Osmanlı tarihinde, başından beri, “kul”luk kurumunun fazla gelişmemiş örneklerine rastlanır. Bir yönetici sınıf ya da “zümre” olarak kullar, Mısır’daki Kölemenler gibi, Ortadoğu’da ve İslâm medeniyetleri çerçevesinde, Osmanlılar’dan gerilere giden bir geçmişe sahiptir.
Osmanlı’da Yeniçeri kurumu I. Murad zamanında başlamakla birlikte “kul” sistemi Fatih Mehmed’le olgunlaşmış ve imparatorluğun bir buçuk yüzyıllık yönetim sistemi haline gelmiştir. Bu sistemden gelen ve Enderun’dan yetişmiş son sadrazam Köprülü Mehmed Paşa’dır (Arnavut kökenli).

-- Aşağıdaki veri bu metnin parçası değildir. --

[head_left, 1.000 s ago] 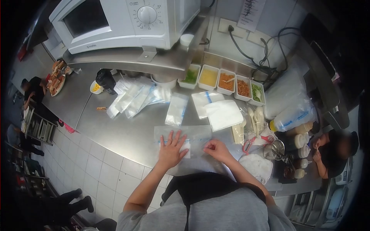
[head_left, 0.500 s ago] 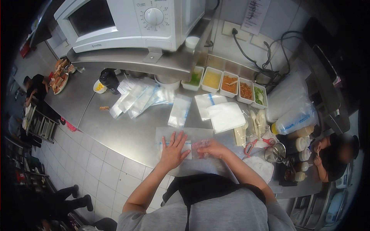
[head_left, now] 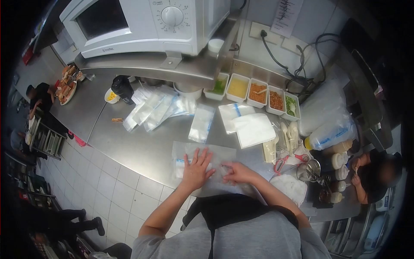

Yunus Emre’nin andığım dizeleri simgesel değil olgusal bir ilişkiyi anlatıyor. Yunus, genç yaşında iken, bir şeyh olan Tapduk Emre’nin dergâhına intisab etmiştir. Bu yazıda bu “intisab” kelimesi üstünde durmak istiyorum. “Tensib”, “münasib”, “mensub” gibi kelimeler hep “nisbet”ten türüyor. Devellioğlu “intisab”ın Türkçesi olarak “kapılanma”yı vermiş. Bu “kapı” kavramı da (“kapıkulu”nda olduğu gibi) Osmanlı’da önemli. Başlangıçta “kapı” hemen hemen bütünüyle “devlet”le sınırlıyken zaman içinde çoğalıyor, on yedinci yüzyılda sancak beylerinin, hattâ Celâli elebaşlarının da “kapı”ları ve dolayısıyla bu “kapı”ların da kulları oluyor.
“Kul”, “köle” değil. “Kul köle olmak” gibi bir deyim de var ama aslında o deyim de bir özdeşlikten çok bir farklılığı vurgulamak için. Bu, öncelikle hukukî bir ayrım: köle satılabilir; kul satılmaz. Kul, bir kölenin hayal edemeyeceği yetkilere sahip olabilir. Osmanlı devlet sisteminde zaten Sadrazam’dan başlayarak neredeyse bütün devlet aygıtı kulların elindedir.
Devlet yapılanmasını anlatarak başladım ama bu ilişki sadece bu düzeye özgü bir ilişki biçimi değil. Kentlerde gördüğümüz “lonca” örgütlenmesinde de aynı temel yapıyı tesbit ediyoruz. Burada bir “çırak” bir “usta”nın işyerine “intisab” ediyor, zamanla “kalfa” oluyor ve bütün ustalar, kalfalar v.b. belirli bir loncaya “intisab” ederek onun “mensub”u olmuş durumdalar.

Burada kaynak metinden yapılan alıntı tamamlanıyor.